Meta's $6B Corning deal accelerates AI data center buildout
Multi-year fiber pact signals massive AI infrastructure spending as hyperscalers accelerate buildout
Meta Platforms has struck a multi-year agreement with Corning worth up to $6 billion for fiber optic cables, marking one of the largest commitments yet in the accelerating race to build artificial intelligence infrastructure. Corning shares surged 8.1% in Tuesday trading following the announcement, which extends through 2030 and includes a significant expansion of the glassmaker's US manufacturing operations.
The partnership underscores how hyperscalers are moving beyond AI chips to secure the physical infrastructure required for generative AI workloads. Meta currently operates 26 data centers under construction or in operation across the United States, facilities that have already supported 30,000 skilled trade jobs during construction and 5,000 operational positions.
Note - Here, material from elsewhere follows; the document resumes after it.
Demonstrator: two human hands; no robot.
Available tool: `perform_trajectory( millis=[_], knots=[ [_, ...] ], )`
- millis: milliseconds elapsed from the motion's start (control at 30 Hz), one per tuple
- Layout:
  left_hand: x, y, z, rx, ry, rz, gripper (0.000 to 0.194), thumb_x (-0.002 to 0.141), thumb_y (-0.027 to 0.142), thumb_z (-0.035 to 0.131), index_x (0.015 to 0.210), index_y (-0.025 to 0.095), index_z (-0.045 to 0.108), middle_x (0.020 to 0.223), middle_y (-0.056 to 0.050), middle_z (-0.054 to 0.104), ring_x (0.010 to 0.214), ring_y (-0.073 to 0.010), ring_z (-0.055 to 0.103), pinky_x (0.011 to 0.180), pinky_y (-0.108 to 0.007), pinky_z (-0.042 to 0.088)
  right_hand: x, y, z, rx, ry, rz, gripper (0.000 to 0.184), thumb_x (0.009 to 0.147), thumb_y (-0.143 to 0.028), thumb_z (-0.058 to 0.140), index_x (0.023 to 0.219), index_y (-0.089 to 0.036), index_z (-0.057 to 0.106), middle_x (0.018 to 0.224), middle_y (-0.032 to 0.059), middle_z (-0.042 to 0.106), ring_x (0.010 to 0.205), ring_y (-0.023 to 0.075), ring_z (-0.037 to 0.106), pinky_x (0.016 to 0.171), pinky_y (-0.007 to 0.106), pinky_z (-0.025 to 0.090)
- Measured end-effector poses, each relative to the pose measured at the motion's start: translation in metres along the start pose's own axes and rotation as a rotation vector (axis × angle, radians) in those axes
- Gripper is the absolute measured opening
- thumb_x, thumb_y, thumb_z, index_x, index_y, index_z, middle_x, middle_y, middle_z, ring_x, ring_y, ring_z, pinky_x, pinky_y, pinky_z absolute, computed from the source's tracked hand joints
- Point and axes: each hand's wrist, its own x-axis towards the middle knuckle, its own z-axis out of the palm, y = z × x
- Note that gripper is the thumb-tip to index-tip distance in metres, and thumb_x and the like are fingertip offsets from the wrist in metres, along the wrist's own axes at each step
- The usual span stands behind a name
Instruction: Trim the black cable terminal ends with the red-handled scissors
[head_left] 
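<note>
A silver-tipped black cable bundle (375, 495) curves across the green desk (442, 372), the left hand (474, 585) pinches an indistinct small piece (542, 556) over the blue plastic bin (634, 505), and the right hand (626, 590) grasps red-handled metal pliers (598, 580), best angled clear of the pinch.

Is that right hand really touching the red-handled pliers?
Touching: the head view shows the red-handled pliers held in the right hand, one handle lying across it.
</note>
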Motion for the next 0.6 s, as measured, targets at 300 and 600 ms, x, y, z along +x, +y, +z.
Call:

The fiber optic cables will be essential for powering these advanced data centers, which form the foundation for Meta's pursuit of what the company calls "personalized superintelligence."
Corning plans to expand manufacturing at its Trivium Corporate Center in Catawba County, North Carolina, increasing employment levels in the state by 15% to 20% while sustaining a workforce of over 5,000 highly skilled workers. Joel Kaplan, Meta's Chief Global Affairs Officer, said building advanced data centers domestically "requires world-class partners and American manufacturing" as the company seeks to help the US maintain its competitive edge in the global AI race.
The deal reflects a broader explosion in data center infrastructure spending, which has surged from $9.5 billion in early 2020 to $40.4 billion in the second quarter of 2025, driven primarily by AI and cloud computing demands. Hyperscale cloud providers are projected to spend between $600 billion and $700 billion on infrastructure in 2026, representing a 36% year-over-year increase, with approximately 75%—or $450 billion—directed specifically toward AI infrastructure.
The sector's growth is reshaping investment priorities. The global data center market is expected to expand at a 14% compound annual growth rate over the next five years, with nearly 100 gigawatts of new capacity projected to come online between 2026 and 2030, effectively doubling current global capacity. However, the industry faces mounting challenges, particularly around power availability, regulatory hurdles, and delivery timelines, which have become the primary constraints rather than demand itself.
Analysts at Morgan Stanley and other institutions have been closely watching hyperscaler capital expenditure trends, noting that the "Big Five"—Amazon, Microsoft, Google, Meta, and Oracle—are each expected to exceed $100 billion in annual infrastructure spending. Corning's 175-year-old glassmaker business model has evolved from supplying iPhone screens to becoming a critical enabler of the AI infrastructure boom, particularly through its development of new types of fiber optic cables optimized for data center connectivity.
The Meta agreement comes as enterprise AI spending is projected to reach $37 billion in 2025, more than tripling from $11.5 billion in 2024, with 2026 identified as a crucial inflection point for broader enterprise adoption. This sustained investment wave has investors increasingly focused on specialized AI infrastructure providers rather than broader market plays, favoring companies with proven capabilities in delivering the complex physical and digital components required for next-generation data centers.